Charleston city officials got a look at early conceptual renderings of the cyclist and pedestrian-only Ashley River bridge under development at a virtual city council committee meeting Monday morning.

Jason Kronsberg, the city’s director of parks, told members of the Traffic and Transportation Committee the project is progressing through the design-build phase of the project, which includes technical assessments and checks with state and federal agencies before beginning to talk with potential firms about construction.

The renderings discussed Monday are subject to change as the planning process moves ahead.

The movable span on the proposed Ashley River Crossing bridge would function as a swing span drawbridge | Renderings by HDR, Inc., courtesy City of Charleston
View from area near the James Island Connector looking north | Renderings by HDR, Inc., courtesy City of Charleston

The renderings shown Monday show the “Ashley River Crossing” bridge as a cable-stayed swing span drawbridge with a single pivot point on the south side of the existing channel opening.

Initial renderings show a 150-foot movable span that does not alter the alignment of the initial channel used by vessels to pass the river’s two existing drawbridges. Renderings also show spaces for outlooks on either side of the movable span.

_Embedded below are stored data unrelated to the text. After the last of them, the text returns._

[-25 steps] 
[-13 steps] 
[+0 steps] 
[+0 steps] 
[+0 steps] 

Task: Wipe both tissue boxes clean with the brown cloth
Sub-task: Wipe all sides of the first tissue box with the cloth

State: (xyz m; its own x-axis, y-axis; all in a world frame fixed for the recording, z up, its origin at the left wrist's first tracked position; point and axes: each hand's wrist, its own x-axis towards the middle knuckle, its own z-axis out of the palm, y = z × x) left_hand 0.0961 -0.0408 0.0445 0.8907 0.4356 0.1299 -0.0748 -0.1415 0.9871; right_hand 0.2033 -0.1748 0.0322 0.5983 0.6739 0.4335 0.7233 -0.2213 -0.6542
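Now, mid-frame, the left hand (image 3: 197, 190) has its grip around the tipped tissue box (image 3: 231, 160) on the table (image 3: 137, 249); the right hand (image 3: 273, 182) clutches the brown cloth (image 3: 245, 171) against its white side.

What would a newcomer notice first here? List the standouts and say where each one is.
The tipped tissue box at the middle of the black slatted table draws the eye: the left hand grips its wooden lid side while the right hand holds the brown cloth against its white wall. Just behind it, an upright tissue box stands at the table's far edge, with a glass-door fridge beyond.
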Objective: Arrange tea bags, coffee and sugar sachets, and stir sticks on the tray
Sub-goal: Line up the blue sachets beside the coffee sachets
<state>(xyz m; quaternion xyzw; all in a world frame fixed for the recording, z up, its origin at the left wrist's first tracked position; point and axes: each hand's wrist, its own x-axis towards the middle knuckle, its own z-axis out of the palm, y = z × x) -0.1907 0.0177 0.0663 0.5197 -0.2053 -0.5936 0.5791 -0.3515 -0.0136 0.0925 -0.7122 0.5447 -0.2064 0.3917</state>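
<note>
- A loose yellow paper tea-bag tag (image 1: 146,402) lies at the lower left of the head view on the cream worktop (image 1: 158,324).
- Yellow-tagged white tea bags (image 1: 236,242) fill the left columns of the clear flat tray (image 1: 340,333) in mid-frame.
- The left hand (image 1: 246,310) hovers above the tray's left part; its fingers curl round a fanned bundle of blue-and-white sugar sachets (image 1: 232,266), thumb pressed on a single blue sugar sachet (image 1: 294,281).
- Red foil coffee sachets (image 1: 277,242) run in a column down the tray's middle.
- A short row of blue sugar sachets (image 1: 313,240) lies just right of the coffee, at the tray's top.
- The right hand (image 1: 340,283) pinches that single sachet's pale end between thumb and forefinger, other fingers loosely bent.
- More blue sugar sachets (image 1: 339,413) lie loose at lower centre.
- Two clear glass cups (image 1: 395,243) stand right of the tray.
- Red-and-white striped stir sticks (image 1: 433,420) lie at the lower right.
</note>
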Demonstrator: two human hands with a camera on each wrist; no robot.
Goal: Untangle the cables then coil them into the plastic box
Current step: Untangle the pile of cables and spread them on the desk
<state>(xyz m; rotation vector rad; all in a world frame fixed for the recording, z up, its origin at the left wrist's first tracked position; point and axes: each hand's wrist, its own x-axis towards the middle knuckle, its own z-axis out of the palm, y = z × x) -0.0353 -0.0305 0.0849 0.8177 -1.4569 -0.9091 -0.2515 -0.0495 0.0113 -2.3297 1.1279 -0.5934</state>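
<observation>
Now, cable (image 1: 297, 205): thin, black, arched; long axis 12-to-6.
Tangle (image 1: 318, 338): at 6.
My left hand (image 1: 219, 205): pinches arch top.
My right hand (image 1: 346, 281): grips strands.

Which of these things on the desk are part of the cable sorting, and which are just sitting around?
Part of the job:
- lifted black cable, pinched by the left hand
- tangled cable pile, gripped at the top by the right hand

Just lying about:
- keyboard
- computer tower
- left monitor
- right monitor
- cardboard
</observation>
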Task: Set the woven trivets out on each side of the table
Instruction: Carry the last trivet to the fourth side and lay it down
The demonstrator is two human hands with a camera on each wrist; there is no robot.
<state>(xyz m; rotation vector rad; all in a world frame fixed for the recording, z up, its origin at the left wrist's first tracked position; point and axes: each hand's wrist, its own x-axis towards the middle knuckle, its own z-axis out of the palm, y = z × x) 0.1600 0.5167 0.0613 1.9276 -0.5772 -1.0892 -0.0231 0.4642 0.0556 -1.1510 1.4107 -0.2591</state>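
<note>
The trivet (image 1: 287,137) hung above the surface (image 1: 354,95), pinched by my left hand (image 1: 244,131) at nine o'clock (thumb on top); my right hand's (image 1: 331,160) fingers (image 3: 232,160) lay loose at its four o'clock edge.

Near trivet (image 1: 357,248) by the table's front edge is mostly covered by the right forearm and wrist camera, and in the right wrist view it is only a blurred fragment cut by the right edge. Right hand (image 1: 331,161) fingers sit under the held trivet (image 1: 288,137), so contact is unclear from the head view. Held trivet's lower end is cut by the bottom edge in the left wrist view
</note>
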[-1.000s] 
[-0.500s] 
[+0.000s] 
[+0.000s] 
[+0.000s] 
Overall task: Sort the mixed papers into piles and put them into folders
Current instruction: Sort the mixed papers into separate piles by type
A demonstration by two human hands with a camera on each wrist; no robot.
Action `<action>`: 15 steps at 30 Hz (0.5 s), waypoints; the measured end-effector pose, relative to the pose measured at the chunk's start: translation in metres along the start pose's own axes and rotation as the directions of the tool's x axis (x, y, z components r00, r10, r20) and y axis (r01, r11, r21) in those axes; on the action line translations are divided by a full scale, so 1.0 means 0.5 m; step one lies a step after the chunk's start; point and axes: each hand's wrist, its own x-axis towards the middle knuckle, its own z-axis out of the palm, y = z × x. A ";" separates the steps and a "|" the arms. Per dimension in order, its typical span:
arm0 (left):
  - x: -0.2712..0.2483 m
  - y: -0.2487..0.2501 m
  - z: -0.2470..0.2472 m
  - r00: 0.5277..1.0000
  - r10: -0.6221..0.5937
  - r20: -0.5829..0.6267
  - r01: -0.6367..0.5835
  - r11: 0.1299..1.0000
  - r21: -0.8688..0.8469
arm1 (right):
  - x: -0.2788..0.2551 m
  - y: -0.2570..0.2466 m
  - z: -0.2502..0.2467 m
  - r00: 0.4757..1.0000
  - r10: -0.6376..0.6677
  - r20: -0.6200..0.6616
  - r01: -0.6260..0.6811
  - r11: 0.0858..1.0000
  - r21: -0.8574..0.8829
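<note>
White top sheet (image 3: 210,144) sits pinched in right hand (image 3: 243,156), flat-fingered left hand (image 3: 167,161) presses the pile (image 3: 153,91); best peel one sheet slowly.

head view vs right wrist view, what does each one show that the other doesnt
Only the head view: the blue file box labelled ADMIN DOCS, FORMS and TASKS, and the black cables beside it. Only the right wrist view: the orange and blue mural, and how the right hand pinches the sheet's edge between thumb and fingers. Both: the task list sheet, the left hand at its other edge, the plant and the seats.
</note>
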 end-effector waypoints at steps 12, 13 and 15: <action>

The movable portion of the bridge is currently conceptualized as a cable-stay span | Renderings by HDR, Inc., courtesy City of Charleston

Improvements that come with the bridge’s construction include more robust cyclist and pedestrian crossings connecting the bridge to the West Ashley Greenway and downtown medical district. Charleston has been granted more than $18 million in federal money to build the additional bridge, billed as a way to ferry non-car travelers on and off the peninsula for recreation and commuting. A number of cyclists have been struck crossing the existing bridges, with the latest fatal accident coming just late Friday when a 23-year-old Texas man was struck by a car and killed while riding his bike over the bridge.

Crossing facilities at major intersections will be pumped up to accommodate additional pedestrians and cyclists | Renderings by HDR, Inc., courtesy City of Charleston

Kronsberg said the initial timeline for construction has the bridge complete in 2025, though initial phases may move faster. If costs exceed initial funding, Tecklenburg said Monday the city could pursue funding from a number of sources to cover additional costs.